Dataset items
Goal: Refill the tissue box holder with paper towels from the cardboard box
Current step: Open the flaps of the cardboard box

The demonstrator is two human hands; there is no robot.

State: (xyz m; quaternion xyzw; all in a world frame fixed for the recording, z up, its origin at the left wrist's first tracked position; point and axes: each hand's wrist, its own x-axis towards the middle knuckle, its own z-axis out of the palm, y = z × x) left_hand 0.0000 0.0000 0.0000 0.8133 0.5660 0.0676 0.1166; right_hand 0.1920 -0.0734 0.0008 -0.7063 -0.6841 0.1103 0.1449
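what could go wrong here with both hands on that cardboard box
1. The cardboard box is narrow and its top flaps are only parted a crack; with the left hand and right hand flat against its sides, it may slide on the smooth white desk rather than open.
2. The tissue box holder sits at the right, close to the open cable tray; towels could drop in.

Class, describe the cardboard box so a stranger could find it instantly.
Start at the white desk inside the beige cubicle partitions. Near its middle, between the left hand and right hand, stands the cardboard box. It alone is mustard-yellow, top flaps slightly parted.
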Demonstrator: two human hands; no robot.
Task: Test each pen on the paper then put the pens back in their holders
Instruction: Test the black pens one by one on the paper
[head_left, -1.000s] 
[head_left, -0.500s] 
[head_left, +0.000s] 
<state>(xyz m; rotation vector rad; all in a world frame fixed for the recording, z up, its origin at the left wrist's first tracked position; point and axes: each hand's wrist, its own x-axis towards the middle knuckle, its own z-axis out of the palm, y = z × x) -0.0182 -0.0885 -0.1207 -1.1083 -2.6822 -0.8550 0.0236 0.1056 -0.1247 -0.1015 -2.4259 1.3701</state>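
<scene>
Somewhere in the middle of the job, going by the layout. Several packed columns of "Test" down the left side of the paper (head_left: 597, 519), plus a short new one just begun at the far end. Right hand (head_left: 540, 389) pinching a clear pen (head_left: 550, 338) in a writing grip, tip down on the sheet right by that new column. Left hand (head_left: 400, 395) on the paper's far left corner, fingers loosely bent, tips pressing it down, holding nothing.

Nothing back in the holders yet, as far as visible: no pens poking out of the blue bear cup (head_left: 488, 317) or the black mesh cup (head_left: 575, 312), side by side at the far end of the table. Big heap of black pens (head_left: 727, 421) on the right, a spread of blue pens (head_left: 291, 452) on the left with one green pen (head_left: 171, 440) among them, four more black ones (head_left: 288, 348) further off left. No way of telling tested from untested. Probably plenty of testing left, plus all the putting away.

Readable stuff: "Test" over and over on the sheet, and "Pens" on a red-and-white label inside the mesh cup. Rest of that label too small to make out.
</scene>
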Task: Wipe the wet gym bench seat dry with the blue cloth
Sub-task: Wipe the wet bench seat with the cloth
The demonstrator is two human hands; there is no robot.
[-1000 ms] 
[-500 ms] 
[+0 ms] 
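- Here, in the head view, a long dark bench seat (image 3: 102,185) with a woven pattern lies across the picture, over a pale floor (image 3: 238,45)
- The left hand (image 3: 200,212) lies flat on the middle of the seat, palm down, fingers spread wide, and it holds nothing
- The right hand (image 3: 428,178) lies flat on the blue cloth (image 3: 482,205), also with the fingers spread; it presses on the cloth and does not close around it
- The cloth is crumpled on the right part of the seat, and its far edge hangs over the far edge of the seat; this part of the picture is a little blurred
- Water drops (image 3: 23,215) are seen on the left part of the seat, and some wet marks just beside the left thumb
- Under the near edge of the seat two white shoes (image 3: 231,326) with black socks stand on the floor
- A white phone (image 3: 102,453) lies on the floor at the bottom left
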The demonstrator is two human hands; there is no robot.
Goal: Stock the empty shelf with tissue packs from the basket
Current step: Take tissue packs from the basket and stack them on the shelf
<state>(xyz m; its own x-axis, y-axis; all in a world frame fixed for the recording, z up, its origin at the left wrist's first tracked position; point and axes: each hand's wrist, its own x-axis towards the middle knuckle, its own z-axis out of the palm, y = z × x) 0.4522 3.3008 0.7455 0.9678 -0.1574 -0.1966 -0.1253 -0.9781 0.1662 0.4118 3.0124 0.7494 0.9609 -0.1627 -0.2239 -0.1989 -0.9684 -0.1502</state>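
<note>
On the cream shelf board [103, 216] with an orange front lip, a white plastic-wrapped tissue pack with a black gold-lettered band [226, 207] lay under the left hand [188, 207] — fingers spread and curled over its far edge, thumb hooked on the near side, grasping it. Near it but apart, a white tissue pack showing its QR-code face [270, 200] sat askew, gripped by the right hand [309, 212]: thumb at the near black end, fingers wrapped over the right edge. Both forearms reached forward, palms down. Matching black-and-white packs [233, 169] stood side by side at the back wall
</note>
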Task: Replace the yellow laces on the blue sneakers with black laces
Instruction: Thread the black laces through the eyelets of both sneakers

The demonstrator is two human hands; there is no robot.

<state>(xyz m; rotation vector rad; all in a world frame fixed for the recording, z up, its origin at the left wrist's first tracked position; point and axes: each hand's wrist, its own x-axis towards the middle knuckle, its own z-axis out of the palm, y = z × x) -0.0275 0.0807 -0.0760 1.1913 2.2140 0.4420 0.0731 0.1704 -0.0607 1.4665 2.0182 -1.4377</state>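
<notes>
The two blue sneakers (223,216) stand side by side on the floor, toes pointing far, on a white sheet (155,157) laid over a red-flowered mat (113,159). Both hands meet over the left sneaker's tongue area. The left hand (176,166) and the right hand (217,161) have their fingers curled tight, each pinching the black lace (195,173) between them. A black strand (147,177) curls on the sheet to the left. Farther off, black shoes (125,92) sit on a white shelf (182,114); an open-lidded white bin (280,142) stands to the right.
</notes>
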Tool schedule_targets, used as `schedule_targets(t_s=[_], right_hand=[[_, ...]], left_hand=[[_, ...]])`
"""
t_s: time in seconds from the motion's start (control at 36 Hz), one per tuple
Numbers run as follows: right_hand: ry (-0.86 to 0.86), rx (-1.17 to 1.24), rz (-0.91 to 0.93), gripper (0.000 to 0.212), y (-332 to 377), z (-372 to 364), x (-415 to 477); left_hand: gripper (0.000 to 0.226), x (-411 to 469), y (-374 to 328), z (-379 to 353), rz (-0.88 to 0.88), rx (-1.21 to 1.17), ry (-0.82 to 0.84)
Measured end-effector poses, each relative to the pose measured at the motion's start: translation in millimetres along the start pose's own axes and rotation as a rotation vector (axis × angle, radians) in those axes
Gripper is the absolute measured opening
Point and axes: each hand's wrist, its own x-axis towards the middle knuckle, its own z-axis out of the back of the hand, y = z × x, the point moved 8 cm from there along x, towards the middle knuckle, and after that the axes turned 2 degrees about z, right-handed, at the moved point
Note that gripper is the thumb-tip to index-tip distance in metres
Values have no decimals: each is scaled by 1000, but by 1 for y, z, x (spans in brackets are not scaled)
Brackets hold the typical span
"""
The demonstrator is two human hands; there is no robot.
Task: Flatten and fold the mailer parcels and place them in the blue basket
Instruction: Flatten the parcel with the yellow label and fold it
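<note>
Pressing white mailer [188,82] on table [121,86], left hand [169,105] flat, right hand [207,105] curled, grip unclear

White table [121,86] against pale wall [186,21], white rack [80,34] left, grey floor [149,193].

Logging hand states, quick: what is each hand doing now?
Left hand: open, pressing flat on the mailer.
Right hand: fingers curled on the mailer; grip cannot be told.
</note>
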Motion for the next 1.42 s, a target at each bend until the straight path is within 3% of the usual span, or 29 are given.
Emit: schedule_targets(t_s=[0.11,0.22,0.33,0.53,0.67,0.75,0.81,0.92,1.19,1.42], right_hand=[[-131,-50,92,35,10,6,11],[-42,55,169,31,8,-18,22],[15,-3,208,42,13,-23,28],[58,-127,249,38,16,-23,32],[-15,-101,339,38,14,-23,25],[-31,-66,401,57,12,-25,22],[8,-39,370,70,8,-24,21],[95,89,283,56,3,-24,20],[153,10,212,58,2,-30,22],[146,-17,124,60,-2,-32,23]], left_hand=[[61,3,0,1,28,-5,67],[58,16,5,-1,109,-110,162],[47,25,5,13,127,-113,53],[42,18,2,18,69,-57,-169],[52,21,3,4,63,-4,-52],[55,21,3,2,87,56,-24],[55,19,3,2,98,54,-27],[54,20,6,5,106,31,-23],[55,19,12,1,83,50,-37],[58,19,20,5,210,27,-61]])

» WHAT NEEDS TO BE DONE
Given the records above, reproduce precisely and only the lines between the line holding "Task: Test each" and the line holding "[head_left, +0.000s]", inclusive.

» RESULT
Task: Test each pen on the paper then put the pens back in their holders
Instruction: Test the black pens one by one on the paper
[head_left, -1.000s] 
[head_left, -0.500s] 
[head_left, +0.000s] 

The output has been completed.